• **The problem**: In this exercise, the entries below include pictures. Repeat exactly the lines from the line with "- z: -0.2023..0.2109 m" to the line with "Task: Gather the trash", including both, but without the pictures.

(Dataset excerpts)

------------------------------------

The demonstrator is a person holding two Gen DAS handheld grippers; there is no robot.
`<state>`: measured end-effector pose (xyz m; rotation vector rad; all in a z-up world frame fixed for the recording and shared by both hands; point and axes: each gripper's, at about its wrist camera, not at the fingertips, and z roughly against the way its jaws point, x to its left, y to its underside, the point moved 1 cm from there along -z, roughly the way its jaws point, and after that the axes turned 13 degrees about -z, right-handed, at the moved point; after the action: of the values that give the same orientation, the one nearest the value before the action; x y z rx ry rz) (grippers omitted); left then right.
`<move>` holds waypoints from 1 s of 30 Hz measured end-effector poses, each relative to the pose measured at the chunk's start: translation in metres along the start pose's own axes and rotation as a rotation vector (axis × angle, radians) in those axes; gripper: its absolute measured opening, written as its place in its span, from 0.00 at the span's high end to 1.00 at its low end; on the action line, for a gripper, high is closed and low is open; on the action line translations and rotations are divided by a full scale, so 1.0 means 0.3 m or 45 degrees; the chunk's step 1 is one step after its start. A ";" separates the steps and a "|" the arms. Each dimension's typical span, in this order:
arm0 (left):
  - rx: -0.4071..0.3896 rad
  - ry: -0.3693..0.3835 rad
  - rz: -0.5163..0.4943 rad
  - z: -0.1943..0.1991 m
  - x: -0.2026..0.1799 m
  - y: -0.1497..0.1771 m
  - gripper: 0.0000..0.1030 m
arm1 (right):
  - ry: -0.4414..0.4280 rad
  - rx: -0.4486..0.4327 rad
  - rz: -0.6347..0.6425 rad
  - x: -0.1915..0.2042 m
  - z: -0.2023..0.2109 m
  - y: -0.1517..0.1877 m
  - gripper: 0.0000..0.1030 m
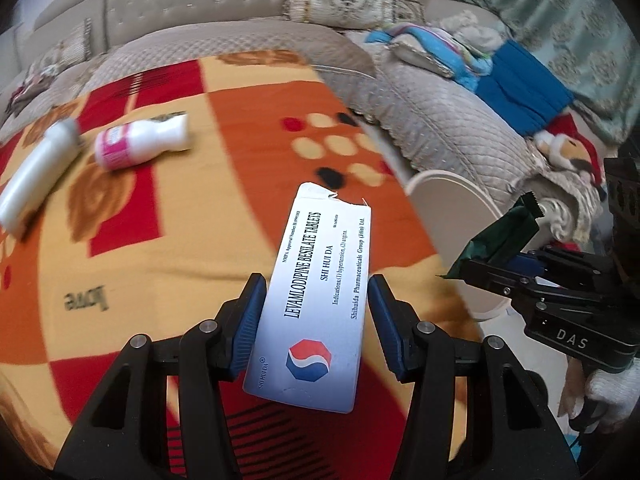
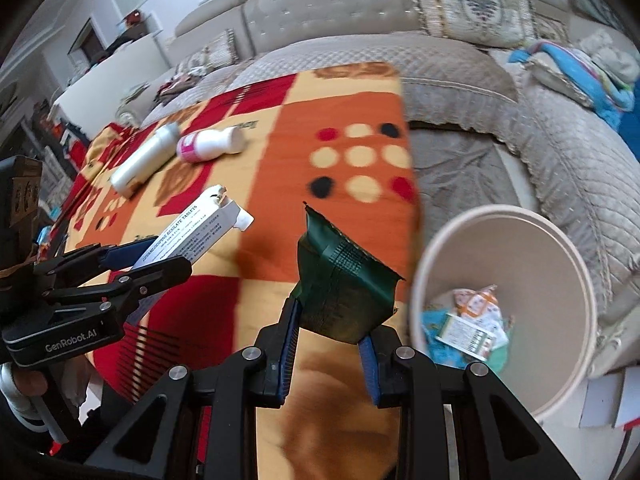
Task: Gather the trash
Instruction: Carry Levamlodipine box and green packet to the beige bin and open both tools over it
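My left gripper [image 1: 316, 300] is shut on a white medicine box [image 1: 316, 300] and holds it above the patterned blanket [image 1: 180, 240]. The box also shows in the right wrist view [image 2: 196, 232]. My right gripper [image 2: 330, 320] is shut on a dark green wrapper [image 2: 340, 284], just left of the round beige trash bin [image 2: 560, 256]; the wrapper shows in the left wrist view [image 1: 500, 236]. Two white bottles lie on the blanket: a plain one [image 1: 36, 176] and a pink-labelled one [image 1: 140, 144].
The bin holds several pieces of packaging [image 2: 476, 324] and stands on the floor beside the blanket's right edge. A grey quilted sofa [image 2: 540, 160] with cushions and a blue cloth [image 1: 516, 92] curves behind.
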<state>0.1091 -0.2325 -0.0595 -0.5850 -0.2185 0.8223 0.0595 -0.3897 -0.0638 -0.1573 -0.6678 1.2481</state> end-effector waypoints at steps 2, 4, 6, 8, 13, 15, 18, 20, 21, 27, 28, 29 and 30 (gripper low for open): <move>-0.001 0.021 -0.022 -0.015 -0.043 -0.025 0.51 | 0.022 -0.010 -0.028 -0.050 0.019 0.003 0.74; -0.004 0.045 -0.044 -0.030 -0.093 -0.054 0.51 | 0.046 -0.017 -0.055 -0.103 0.035 0.006 0.74; -0.006 0.059 -0.066 -0.043 -0.137 -0.078 0.51 | 0.071 -0.023 -0.088 -0.164 0.051 0.010 0.74; -0.005 0.075 -0.087 -0.057 -0.179 -0.101 0.51 | 0.092 -0.028 -0.117 -0.216 0.067 0.015 0.74; 0.012 0.127 -0.131 -0.111 -0.290 -0.150 0.51 | 0.143 -0.033 -0.190 -0.348 0.089 0.022 0.74; 0.017 0.146 -0.138 -0.131 -0.321 -0.165 0.51 | 0.157 -0.031 -0.217 -0.394 0.090 0.028 0.74; 0.037 0.176 -0.143 -0.169 -0.366 -0.187 0.51 | 0.180 -0.023 -0.255 -0.452 0.083 0.033 0.74; 0.051 0.209 -0.140 -0.198 -0.395 -0.202 0.51 | 0.199 -0.014 -0.279 -0.487 0.073 0.036 0.74; 0.053 0.216 -0.140 -0.205 -0.403 -0.205 0.51 | 0.209 -0.010 -0.292 -0.507 0.067 0.038 0.74; 0.063 0.227 -0.153 -0.252 -0.456 -0.235 0.51 | 0.227 0.012 -0.352 -0.586 0.040 0.053 0.73; 0.063 0.228 -0.157 -0.257 -0.462 -0.237 0.51 | 0.228 0.014 -0.357 -0.592 0.036 0.058 0.74; 0.062 0.230 -0.159 -0.259 -0.463 -0.239 0.51 | 0.230 0.018 -0.361 -0.601 0.031 0.061 0.73; 0.063 0.230 -0.163 -0.263 -0.466 -0.240 0.51 | 0.231 0.020 -0.365 -0.605 0.027 0.063 0.73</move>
<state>0.0923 -0.4068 -0.0781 -0.5890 -0.0694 0.6455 0.0111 -0.5506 -0.1352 -0.1543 -0.5030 0.9509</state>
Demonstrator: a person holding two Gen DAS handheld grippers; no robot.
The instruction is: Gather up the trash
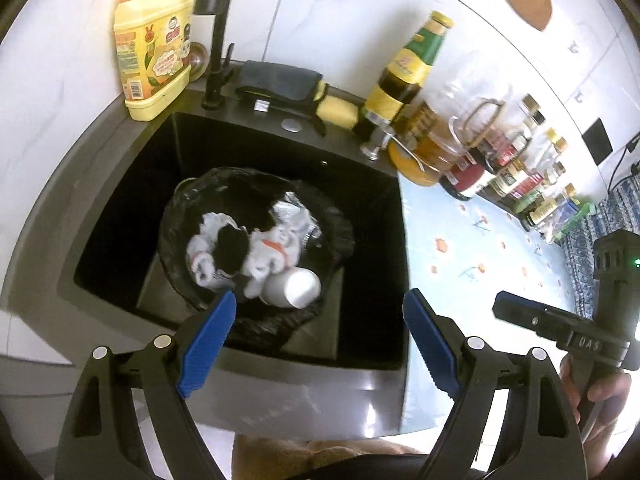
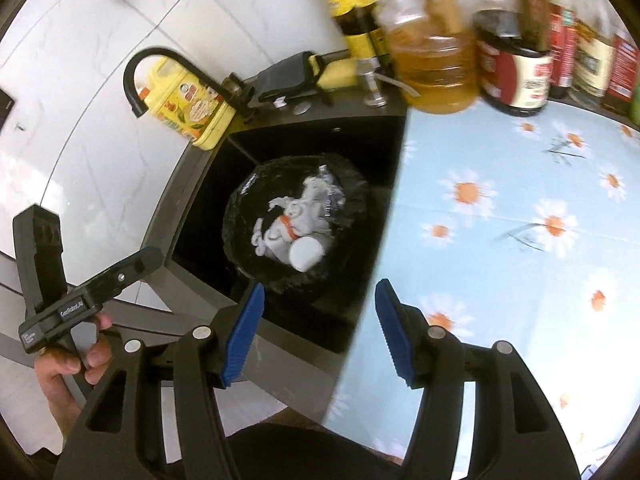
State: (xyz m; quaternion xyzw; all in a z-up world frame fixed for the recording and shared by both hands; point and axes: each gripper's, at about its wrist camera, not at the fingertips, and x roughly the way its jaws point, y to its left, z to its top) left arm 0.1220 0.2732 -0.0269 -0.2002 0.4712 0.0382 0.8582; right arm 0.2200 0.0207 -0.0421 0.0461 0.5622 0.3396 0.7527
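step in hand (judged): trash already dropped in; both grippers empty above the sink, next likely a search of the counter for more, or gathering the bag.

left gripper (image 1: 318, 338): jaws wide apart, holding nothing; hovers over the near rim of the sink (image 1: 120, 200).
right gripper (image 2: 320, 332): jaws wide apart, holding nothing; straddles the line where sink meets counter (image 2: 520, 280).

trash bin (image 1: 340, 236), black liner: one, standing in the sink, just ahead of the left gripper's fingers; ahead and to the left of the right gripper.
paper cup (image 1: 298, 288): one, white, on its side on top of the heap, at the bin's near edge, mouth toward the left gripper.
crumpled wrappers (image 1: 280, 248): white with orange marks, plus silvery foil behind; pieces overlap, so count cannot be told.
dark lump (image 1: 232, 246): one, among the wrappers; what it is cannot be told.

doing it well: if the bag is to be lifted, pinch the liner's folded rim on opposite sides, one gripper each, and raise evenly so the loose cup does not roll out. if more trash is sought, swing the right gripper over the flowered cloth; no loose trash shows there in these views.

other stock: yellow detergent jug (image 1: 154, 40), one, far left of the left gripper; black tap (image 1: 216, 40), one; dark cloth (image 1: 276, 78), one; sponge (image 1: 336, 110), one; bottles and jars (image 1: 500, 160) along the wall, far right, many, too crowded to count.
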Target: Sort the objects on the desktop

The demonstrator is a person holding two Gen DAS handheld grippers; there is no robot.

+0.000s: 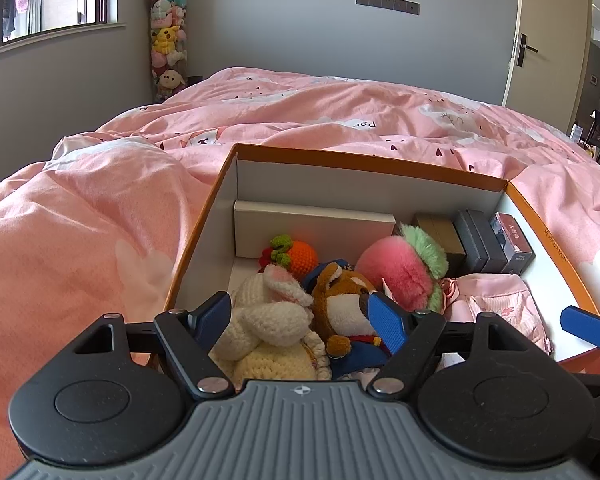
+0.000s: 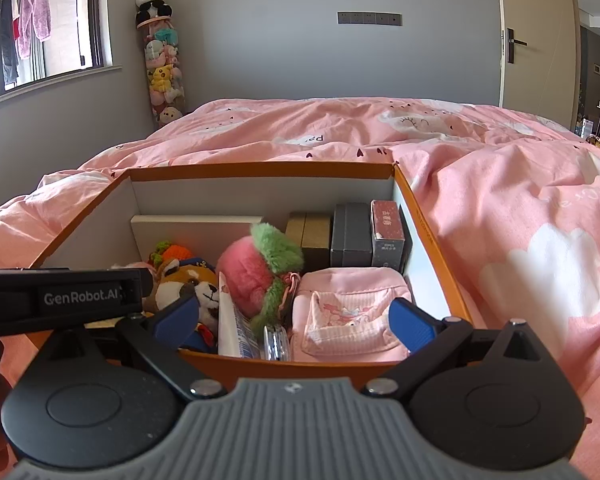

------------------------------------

• **Written response**:
  - z: -0.2023..0.2109 m
  - y: -0.1517..0.1877 m
  - gripper: 0.0000..0.1030 m
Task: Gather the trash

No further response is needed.